A candidate for high collection efficiency detection is four-dimensional scanning transmission electron microscopy (4D-STEM), where an image of the convergent beam electron diffraction (CBED) pattern is captured at every scan position [2]. This yields a four-dimensional dataset with a 2D image for every position in a 2D image, which contains an immense amount of information about the sample. However, most of the information about weakly scattering materials, like battery materials, metal organic framworks (MOFs), and biological specimens, is contained in the phase modulation imposed on the electron beam. Since physical detectors are unable to detect complex information, all phase information in the electron wavefunction is lost upon detection. There are several techniques for retrieving this phase information from the detected signal, the simplest of which utilises the fact that the center of mass (COM) of the CBED pattern is proportional to the gradient of the relative phase shift applied by the sample. Thus, the integrated center of mass (iCOM) retrieves the phase information and, due to the intensity being linear in Z and the high collection efficiency, enables characterisation of materials at significantly lower doses than traditional HAADF [3].
For ultra-low-dose imaging it is useful to scan the same area on the sample many times using a very fast scan speed so that the beam exposure is spaced out in shorter bursts to delay sample damage [4]. While 4D-STEM is very powerful, it significantly bottlenecks the practicable scan speed due to the high read-out overhead associated with reading out a full image at each scan position.

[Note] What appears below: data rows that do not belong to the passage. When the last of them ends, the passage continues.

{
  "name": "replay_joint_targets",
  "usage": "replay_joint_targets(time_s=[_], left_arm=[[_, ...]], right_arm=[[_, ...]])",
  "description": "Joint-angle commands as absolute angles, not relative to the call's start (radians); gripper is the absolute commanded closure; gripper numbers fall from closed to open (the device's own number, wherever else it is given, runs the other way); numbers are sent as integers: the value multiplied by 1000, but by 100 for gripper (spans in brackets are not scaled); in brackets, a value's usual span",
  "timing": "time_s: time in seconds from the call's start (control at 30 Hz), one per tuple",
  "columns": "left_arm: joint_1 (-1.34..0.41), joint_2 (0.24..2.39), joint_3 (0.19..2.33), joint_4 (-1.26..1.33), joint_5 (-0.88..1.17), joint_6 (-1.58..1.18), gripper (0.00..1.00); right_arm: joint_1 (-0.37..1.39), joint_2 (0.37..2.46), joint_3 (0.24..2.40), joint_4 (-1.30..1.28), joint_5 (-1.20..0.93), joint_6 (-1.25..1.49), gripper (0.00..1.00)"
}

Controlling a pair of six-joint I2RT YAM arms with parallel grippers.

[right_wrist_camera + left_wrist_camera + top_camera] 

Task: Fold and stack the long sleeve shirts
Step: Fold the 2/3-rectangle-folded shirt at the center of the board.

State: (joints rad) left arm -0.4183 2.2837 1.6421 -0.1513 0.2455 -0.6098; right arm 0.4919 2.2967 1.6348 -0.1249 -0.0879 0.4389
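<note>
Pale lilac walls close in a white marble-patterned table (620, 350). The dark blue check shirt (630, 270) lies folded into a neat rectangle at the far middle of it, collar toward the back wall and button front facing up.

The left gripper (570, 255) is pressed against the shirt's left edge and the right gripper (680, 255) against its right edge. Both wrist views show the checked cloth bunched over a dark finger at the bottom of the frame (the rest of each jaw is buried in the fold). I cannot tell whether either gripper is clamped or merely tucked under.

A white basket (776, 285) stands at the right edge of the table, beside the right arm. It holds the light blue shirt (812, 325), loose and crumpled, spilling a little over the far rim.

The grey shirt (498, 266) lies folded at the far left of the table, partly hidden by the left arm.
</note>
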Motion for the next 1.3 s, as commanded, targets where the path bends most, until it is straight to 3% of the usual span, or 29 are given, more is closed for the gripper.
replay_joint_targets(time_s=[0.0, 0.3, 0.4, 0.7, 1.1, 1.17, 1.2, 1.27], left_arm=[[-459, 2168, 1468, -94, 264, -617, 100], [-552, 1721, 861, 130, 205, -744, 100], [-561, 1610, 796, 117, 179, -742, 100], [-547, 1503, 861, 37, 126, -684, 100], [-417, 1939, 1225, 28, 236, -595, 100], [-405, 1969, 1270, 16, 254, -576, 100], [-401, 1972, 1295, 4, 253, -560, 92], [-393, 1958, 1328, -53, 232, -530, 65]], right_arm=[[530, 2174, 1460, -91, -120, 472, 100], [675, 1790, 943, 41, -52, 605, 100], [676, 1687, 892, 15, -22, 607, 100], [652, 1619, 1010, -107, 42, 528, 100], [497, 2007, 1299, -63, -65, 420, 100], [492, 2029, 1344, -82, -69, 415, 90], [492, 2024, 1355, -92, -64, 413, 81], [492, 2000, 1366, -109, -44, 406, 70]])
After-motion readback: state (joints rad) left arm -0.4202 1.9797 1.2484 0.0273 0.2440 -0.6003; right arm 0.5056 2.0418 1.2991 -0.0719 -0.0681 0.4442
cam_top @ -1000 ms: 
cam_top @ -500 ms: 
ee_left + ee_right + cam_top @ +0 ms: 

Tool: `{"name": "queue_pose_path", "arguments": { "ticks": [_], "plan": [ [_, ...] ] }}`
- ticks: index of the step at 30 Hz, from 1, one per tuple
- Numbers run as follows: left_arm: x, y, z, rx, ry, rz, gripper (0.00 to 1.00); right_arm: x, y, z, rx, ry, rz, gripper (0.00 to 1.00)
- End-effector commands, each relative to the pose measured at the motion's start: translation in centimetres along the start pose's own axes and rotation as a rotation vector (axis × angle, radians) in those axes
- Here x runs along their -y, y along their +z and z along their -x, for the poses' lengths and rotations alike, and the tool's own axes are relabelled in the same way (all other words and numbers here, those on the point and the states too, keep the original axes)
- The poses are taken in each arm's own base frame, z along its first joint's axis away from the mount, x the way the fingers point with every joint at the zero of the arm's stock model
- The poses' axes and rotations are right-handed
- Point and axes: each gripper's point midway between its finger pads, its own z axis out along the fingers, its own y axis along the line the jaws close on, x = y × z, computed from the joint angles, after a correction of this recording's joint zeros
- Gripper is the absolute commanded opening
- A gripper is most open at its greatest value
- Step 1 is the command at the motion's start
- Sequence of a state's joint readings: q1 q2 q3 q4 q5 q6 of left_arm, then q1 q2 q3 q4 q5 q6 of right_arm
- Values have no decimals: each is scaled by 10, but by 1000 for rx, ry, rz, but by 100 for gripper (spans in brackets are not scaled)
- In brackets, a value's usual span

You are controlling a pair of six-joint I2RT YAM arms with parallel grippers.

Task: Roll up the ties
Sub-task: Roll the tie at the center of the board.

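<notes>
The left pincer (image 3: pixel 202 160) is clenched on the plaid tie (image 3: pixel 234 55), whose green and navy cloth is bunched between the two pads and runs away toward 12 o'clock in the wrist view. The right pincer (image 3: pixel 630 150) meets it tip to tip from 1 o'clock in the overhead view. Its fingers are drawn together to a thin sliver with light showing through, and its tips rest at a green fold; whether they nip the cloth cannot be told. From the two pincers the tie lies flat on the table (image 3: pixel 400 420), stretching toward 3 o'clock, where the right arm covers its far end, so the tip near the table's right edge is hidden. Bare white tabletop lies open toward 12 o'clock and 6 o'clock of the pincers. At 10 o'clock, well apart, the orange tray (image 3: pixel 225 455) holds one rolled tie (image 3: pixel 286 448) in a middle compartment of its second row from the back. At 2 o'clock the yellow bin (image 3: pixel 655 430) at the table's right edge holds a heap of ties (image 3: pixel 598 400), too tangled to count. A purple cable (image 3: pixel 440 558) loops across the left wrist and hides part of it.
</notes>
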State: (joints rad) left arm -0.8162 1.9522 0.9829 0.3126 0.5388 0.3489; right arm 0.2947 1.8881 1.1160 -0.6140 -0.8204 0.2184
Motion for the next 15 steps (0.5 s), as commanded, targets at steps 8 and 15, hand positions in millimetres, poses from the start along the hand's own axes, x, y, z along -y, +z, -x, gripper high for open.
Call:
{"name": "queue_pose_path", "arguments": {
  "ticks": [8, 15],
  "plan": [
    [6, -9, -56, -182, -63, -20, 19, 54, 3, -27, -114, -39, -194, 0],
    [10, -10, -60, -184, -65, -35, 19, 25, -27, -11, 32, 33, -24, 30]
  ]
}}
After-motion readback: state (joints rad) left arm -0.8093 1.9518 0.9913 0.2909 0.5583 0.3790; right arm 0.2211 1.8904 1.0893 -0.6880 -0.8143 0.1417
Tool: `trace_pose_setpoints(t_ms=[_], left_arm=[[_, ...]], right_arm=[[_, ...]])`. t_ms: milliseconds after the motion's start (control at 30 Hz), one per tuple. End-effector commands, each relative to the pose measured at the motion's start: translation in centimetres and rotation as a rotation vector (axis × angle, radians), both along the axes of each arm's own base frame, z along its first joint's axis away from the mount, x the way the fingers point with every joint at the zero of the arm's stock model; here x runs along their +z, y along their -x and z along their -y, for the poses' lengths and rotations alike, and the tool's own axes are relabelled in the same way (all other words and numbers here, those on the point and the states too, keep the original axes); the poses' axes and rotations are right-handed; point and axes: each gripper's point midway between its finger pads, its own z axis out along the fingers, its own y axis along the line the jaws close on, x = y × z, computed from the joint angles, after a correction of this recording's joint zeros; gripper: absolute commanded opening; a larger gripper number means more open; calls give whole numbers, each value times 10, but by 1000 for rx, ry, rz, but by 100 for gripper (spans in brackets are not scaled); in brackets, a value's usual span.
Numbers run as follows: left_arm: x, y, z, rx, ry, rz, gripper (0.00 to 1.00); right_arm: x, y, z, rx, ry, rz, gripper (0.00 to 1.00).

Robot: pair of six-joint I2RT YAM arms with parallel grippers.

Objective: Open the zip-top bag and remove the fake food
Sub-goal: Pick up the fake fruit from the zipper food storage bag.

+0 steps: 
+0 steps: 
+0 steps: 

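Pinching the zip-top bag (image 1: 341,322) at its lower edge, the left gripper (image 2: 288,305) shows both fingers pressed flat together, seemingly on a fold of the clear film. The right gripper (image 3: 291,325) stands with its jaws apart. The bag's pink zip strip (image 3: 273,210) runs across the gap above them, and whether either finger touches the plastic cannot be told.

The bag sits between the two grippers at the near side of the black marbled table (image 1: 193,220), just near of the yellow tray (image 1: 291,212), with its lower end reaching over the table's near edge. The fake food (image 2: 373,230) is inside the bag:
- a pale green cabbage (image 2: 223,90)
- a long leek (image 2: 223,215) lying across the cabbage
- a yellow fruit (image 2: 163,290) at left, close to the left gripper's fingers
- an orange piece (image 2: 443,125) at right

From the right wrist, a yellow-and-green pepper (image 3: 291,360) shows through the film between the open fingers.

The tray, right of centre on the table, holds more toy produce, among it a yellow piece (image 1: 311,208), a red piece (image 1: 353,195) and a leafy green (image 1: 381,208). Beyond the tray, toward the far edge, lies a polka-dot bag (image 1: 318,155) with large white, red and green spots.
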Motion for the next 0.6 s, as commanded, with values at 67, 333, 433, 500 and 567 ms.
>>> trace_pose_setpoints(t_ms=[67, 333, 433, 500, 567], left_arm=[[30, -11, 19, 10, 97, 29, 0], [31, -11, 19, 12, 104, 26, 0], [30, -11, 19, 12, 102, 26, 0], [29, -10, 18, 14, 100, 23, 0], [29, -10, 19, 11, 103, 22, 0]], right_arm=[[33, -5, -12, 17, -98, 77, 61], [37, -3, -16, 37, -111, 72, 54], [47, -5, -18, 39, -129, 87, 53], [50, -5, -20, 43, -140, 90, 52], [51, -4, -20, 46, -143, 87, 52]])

To address this, this thesis focuses on the use of segmented detectors for estimation of the COM signal while scanning with extremely low dwell times below 500 ns. At these speeds, the finite detector response function to each electron detection event may cause artefacts in the recorded images. Therefore, a signal digitisation hardware is used to digitise the detector signal in real-time, such that the temporal position of each electron detection event -- and thus the integrity of the recorded image -- is maintained.
Finally, this thesis investigates the usefulness of segmented detectors and simple detector geometries for phase retrieval using iterative ptychography. The investigations presented paves the way for robust characterisation, with ultra-high resolution and dose efficiency, for beam sensitive materials.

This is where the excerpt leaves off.